Thoughts on linking the Inode-based VFS to concrete hierarchical filesystems which do not use an inode structure
Most recent concrete filesystems use an inode based approach to identifying file data within their represented disk. Each unique entity of data set is given a unique inode ID within that disk's filesystem. So every file's data is uniquely identified on that disk by means of its filesystem's unique inode as given to that file's data. If you wanted to create a generic filesystem driver interface that simplified file system interfacing for all filesystems, and you chose to use the "inode" concept, you would have no problem doing so with for example, the EXT class of filesystems, which use inodes.
When your kernel requests a folder listing, the filesystem driver would return tag-nodes for the names of all sub-files and folders, and inodes that are related to each tag node, and you would ensure you stored the concrete filesystem's inode ID for that file as given on the concrete filesystem; If later on, the user renamed a file within a folder, you would simply find that folder in your cached VFS hierarchy, and tell the filesystem driver to rename the file named "foo" on folder inode X within that driver's represented filesystem to "bar", as the user requested: there is a direct mapping between your VFS and the inodes on the underlying filesystem.
What if you wish to write a driver for your kernel for say, one of the FAT filesystems?

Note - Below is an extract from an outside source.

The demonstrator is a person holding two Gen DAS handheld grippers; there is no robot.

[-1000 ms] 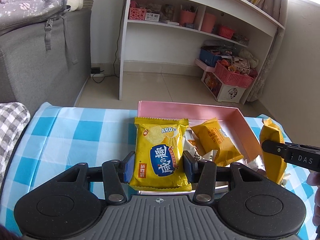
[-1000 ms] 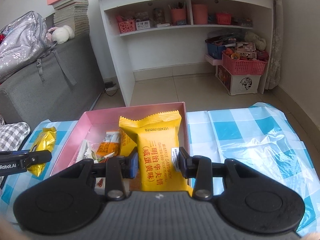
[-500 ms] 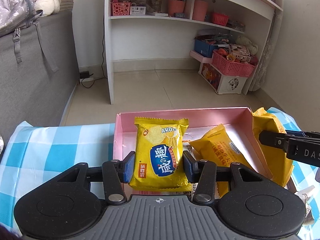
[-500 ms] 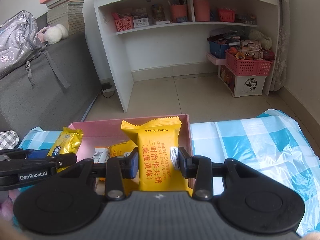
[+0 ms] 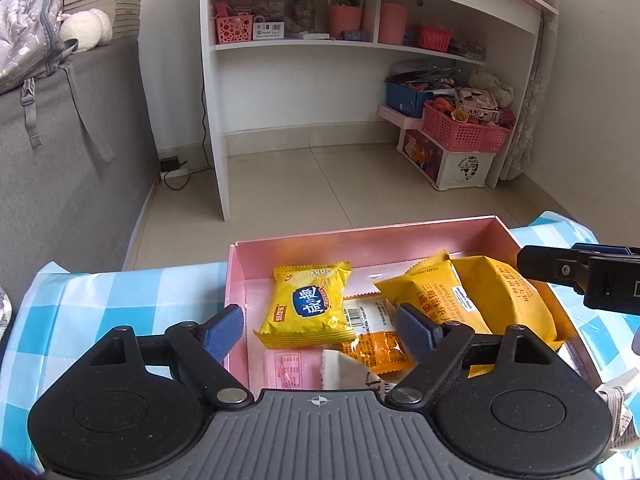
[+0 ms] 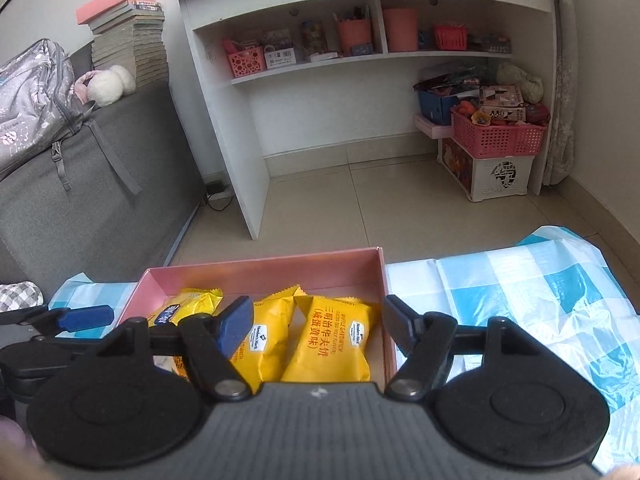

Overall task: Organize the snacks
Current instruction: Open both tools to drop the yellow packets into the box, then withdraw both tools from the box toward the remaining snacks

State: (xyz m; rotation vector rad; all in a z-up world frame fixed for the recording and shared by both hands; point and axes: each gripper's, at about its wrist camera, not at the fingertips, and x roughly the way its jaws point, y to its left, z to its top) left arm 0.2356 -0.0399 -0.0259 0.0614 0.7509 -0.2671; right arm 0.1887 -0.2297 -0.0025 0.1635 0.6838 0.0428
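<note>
A pink box (image 5: 360, 236) (image 6: 260, 270) sits on a blue-checked tablecloth and holds several snack packets. My left gripper (image 5: 320, 326) hovers over the box's left half, jaws opening, pads clear of the yellow cracker packet (image 5: 306, 306) that lies flat below them. My right gripper (image 6: 316, 326) hangs over the box's right end, jaws also opening, with a yellow waffle packet (image 6: 332, 344) lying loose beneath and a second one (image 6: 266, 340) beside it. The right gripper's finger (image 5: 576, 274) shows at the right edge of the left wrist view.
The tablecloth (image 6: 520, 300) spreads to the right of the box, with a crumpled wrapper (image 5: 616, 404) near the box's right side. Beyond the table stand a white shelf unit (image 5: 320, 40), pink baskets (image 5: 460, 132) and a grey sofa (image 5: 60, 160).
Both grippers opened and let go: the cracker packet and the waffle packet dropped from the pads into the pink box. Both hands first moved in over the box.
</note>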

FAT does not use inodes to uniquely identify file data. If you were to pass a request for an FAT driver to rename tag node "foo" on folder inode X to "bar", you'd fail naturally since first of all, the FAT driver would not have returned a concrete FS inode ID to you when it was giving you that folder's file listing.
A plausible solution would be to force all drivers to create file data -> inode mappings. So, in such a case, when the driver is initialized, it initializes a counter from which it will pull fake inodes to hand the kernel when it gives over file listings. It will just pass these out on the fly, creating new inodes as it gives the kernel new file listings, and it would maintain a table of the mappings between the inodes it handed out, and whatever format it uses to uniquely identify file data. It would of course, ensure that these inode IDs it hands out on the fly would be unique across mounts.

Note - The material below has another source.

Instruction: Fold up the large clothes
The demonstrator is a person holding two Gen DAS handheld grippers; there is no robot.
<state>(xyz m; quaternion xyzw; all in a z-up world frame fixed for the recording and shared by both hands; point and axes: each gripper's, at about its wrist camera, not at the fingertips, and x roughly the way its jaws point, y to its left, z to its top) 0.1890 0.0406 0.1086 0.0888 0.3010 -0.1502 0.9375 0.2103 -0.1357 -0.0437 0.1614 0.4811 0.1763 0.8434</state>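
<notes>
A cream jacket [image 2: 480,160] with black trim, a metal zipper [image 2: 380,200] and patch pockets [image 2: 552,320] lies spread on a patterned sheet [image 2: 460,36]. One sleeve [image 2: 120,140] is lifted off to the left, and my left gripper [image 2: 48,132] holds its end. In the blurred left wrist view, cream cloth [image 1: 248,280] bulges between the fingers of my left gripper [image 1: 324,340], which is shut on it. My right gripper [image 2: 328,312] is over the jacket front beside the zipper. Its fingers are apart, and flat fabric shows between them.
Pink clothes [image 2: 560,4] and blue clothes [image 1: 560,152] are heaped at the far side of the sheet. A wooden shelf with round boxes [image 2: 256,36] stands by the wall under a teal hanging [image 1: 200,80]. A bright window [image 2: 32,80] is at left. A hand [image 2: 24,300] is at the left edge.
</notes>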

In that case, when the kernel requests a file listing, of a folder, the driver would pass the kernel the folder's inode information, and assign it, as it gives it over, a new inode ID and record this in a table. Later on, the kernel, unaware that there is translation work being done behind the scenes in the driver would pass a request for file "foo" on inode X (an inode the kernel does not know has been created on the fly) to be renamed to "bar".
The driver now looks at the inode mapping table, and sees that it assigned file data group Y the inode ID X when it was passing it to the kernel. The filesystem will now go and rename the file as appropriate, and things go on as usual, with the kernel unaware of that mapping activity beign done in the driver to make it conform to your driver interface which requires inodes to uniquely identify files within a single conrete filsystem.